Cost-based routing in this pattern is implemented at the router altitude (Axon), not at the scheduler altitude (vLLM internal batcher). The two altitudes do different things:

  • Router-altitude (Axon): which pod gets this request?
  • Scheduler-altitude (engine): given requests on this pod, what order do they execute, what batch sizes, etc.?

A correct deployment uses both: cost-based routing at the router altitude, prefix-aware-routing / token-budget-aware batching at the scheduler altitude. The Databricks post discusses the router; vLLM and similar engines handle the scheduler.

Risks and mitigations

  • Bad cost coefficients → biased routing → invisible hotspots.

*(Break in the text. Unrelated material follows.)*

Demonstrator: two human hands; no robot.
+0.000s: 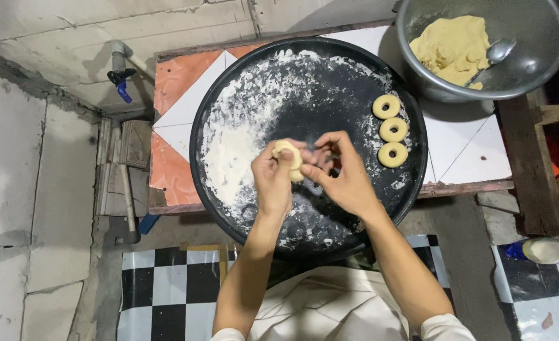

Mitigation: re-benchmark on every model / hardware / kernel change; monitor per-pod p99 for drift.
  • Cost-prediction error on output length → admission-time MU estimate is wrong → in-flight MU load is biased. Mitigation: continuously update per-request cost from observed generation as decode progresses; correct pod load tracking in real time.
  • Subset sized too small → load imbalance within a customer's pods even with good routing. Mitigation: dynamic subset resizing based on workload demand (Dicer's split / merge / replicate primitives).
  • Subset sized too large → blast-radius bounding weakens. Mitigation: sized for cache-hit-rate target and blast-radius bound jointly.

Open questions

  • Subset sizing policy — how is the per-workload pod-subset size chosen? Cache-hit-rate vs blast-radius vs load-balance trade-off curve is not disclosed.
  • Spill-over policy — when the assigned subset is overloaded, does Axon route outside the subset, queue, or reject?
  • Cross-region routing — if a workload's primary region is saturated, can Axon route to another region with intact session semantics?

Seen in

  • sources/2026-05-27-databricks-reliable-llm-inference-at-scale — canonical wiki disclosure of cost-based load balancing for LLM serving via Dicer integrated with model units. Production substrate for 125T+ tokens/month of LLM traffic across frontier OS (Kimi, Qwen) and proprietary (OpenAI, Gemini, Claude) models.